DECNET/tests/clustering/fixture_harness.py

"""
Shared helpers for fixture-driven clustering tests.

Each fixture lives at `tests/fixtures/campaigns/<name>.yaml` with paired
`<name>.expected.yaml` bound file. The harness here keeps every per-
fixture test file down to "load corpus → predict → assert bounds" without
copy-pasting the bound-walk loop or reference clusterers across files.

Reference clusterers are provided as the algorithm under test in each
fixture's bound assertions; their names describe the *signal* they
cluster on, not the quality of the result.

* `identity_clusterer` — every attacker is its own cluster. Trivially
  passes any fixture whose ground truth is all singletons (lone_wolf,
  shared_wordlist before merge, etc). Useful as a green baseline while
  the real connected-components algorithm is under construction.
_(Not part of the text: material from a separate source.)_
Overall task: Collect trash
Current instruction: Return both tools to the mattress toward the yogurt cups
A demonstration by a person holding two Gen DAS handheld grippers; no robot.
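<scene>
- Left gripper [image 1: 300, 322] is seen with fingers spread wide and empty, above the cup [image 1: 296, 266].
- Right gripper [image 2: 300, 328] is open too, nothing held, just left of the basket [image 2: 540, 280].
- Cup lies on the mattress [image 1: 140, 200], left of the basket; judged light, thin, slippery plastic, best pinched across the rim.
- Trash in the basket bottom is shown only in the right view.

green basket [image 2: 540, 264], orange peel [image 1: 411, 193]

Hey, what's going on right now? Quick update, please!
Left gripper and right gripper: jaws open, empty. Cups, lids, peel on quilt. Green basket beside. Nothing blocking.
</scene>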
* `fingerprint_clusterer` — groups attackers by ``(ja3, hassh)``.
  Approximates the "stable signals an attacker can't cheaply rotate"
  arm of the planned similarity graph (see IDENTITY_RESOLUTION.md
  Premise). Folds rotated-IP observations of one actor into one
  cluster when the actor's JA3 + HASSH stay stable. Attackers whose
  fingerprints are both NULL (typical of un-fingerprinted noise
  scanners) are treated as un-mergeable — each becomes its own
  singleton — so this clusterer doesn't trivially fuse all noise
  into one mega-cluster.

* `credential_jaccard_clusterer` — deliberately-bad reference that
  merges any two attackers whose credential-attempt sets overlap above
  a threshold. Exists so fixtures like `shared_wordlist` can prove
  they fail a clusterer that relies on credential overlap alone — the
  whole point of fixture #1.

* `asn_clusterer` — deliberately-bad reference that groups attackers
  by source ASN. Exists so fixtures like `vpn_hopping` (fixture #2)
  can prove they fail a clusterer that treats ASN match as a
  high-weight signal — VPN/proxy hopping shatters ASN within a single
  identity and a clusterer that leans on it tanks completeness.
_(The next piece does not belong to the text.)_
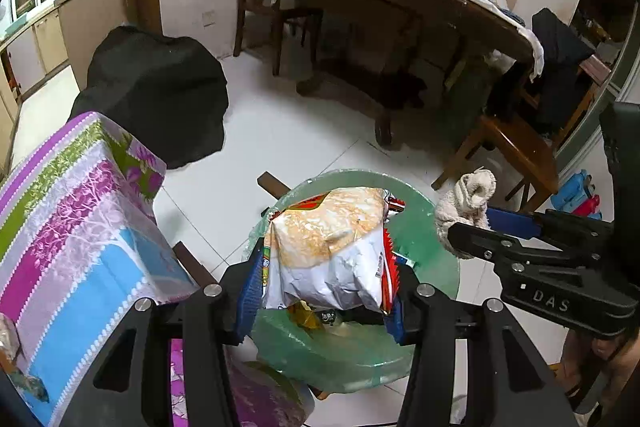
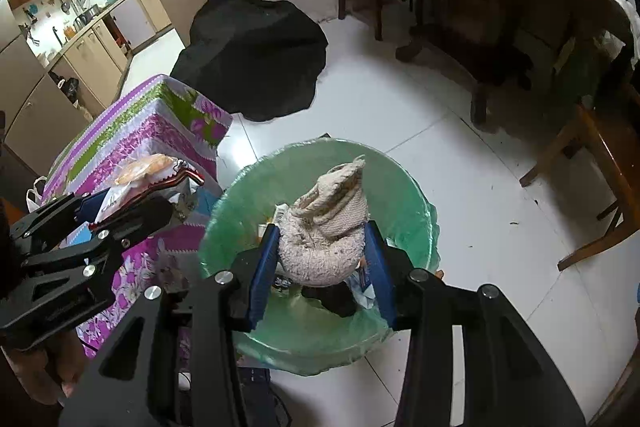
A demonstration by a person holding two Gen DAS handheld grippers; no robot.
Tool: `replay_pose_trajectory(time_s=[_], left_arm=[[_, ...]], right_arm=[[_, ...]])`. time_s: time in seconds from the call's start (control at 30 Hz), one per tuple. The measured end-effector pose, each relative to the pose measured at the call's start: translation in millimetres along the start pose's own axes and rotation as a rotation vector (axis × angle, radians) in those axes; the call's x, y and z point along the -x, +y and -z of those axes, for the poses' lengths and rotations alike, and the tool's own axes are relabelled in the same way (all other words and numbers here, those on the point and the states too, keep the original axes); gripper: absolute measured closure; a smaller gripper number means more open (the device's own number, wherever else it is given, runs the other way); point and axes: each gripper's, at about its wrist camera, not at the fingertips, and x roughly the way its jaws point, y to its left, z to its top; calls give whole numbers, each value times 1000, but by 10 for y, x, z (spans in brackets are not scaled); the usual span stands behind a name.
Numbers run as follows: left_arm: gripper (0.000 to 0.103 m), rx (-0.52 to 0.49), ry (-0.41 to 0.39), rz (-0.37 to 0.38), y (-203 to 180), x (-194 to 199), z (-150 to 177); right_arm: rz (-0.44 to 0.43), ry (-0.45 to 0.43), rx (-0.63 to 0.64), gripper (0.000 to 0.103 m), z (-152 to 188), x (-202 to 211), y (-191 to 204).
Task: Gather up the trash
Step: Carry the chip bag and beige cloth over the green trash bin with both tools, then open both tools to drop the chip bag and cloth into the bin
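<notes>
Bin [image 2: 404, 195] lined in green plastic below both my grippers, left gripper [image 1: 326, 291] jaws pinching a crumpled snack bag [image 1: 332, 247] above it, right gripper [image 2: 322, 267] jaws clamping a grubby rag [image 2: 326, 231] over its mouth.

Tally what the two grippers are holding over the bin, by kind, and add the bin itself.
Snack bags: 1, the bag in the left gripper
Rags: 1, the rag in the right gripper
Bins: 1, the green-lined bin under both
Total: 3
</notes>
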Motion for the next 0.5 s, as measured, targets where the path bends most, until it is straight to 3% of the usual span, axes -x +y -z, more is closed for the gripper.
replay_pose_trajectory(time_s=[0.5], left_arm=[[51, 6, 37, 8, -6, -328, -5]], right_arm=[[-12, 34, -5, 60, 10, -175, -218]])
* `time_window_clusterer` — deliberately-bad reference that unions
  attackers whose session time-ranges are within ``gap_days`` of each
  other. Exists so fixtures like `paused_campaign` (fixture #4) can
  prove they fail a clusterer that treats short-window time proximity
  as a primary signal — operators pause, sleep, take weekends.
"""
from __future__ import annotations

from collections.abc import Callable
from pathlib import Path

import yaml

from tests.clustering.metrics import score
from tests.factories.campaign_factory import GeneratedCorpus

PredictFn = Callable[[GeneratedCorpus], dict[str, str]]


def assert_fixture_bounds(
    corpus: GeneratedCorpus,
    predict: PredictFn,
    expected_path: str | Path,
    *,
    truth_level: str = "campaign",
) -> dict[str, float]:
    """
    Run `predict` against the corpus, score against ground truth, and
    assert every metric meets the floor declared in `expected_path`.
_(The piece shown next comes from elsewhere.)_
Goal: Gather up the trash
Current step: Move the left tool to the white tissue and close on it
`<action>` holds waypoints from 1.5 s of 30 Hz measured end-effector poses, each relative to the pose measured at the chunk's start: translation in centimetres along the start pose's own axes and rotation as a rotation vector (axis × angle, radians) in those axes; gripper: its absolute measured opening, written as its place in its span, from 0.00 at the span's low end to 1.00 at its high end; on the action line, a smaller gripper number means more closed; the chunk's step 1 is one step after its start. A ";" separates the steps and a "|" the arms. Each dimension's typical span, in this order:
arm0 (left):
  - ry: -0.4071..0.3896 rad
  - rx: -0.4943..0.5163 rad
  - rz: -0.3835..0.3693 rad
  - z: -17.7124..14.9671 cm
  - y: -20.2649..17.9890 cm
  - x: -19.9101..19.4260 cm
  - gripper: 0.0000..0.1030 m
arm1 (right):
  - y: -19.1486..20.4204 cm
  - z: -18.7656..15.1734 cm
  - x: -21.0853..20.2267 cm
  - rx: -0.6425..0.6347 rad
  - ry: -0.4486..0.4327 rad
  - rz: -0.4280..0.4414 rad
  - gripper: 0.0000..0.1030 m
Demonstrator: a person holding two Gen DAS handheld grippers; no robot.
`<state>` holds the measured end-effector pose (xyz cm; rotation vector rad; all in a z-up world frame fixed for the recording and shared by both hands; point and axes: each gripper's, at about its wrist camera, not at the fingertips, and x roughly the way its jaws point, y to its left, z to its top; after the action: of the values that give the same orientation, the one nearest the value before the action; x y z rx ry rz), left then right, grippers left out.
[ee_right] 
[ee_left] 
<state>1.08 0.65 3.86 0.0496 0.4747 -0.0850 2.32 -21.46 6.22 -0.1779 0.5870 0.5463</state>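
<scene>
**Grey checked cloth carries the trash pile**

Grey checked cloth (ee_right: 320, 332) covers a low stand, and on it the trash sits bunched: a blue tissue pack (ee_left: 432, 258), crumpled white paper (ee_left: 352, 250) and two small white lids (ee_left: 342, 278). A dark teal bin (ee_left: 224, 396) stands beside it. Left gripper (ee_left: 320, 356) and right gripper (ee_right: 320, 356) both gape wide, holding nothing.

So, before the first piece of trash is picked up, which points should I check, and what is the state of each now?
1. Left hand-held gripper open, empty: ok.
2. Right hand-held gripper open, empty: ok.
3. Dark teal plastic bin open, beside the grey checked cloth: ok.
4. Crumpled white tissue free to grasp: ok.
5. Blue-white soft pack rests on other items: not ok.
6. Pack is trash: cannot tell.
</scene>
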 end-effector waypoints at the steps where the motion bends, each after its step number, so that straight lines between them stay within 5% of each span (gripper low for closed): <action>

    ``truth_level`` selects the oracle: ``"campaign"`` (default) for
    campaign-clustering fixtures, ``"identity"`` for identity-resolution
    fixtures (where the clusterer's job is to fold N rotated-IP
    observations into one identity), or ``"actor"`` for completeness.

    Returns the observed metrics dict so callers can do additional
    assertions (e.g. "homogeneity is *exactly* 1.0 for this fixture").
    """
    bounds = yaml.safe_load(Path(expected_path).read_text(encoding="utf-8"))
    truth = corpus.truth_labels(level=truth_level)
    pred = predict(corpus)
    metrics = score(truth, pred)

    failures = []
    for name, bound in bounds.items():
        observed = metrics[name]
        floor = bound["min"]
        if observed < floor:
            failures.append(f"{name}={observed:.3f} < min {floor:.3f}")
    assert not failures, (
        "fixture bounds violated: " + "; ".join(failures)
        + f" (full metrics: {metrics})"
    )
    return metrics


# ─── Reference clusterers ───────────────────────────────────────────────────


def identity_clusterer(corpus: GeneratedCorpus) -> dict[str, str]:
    """Every attacker → its own cluster. Placeholder until §4 algorithm lands."""
    return {a.attacker_id: f"cluster-{a.attacker_id}" for a in corpus.attackers}


def fingerprint_clusterer(corpus: GeneratedCorpus) -> dict[str, str]:
    """Group by ``(ja3, hassh)``. Un-fingerprinted rows stay singleton.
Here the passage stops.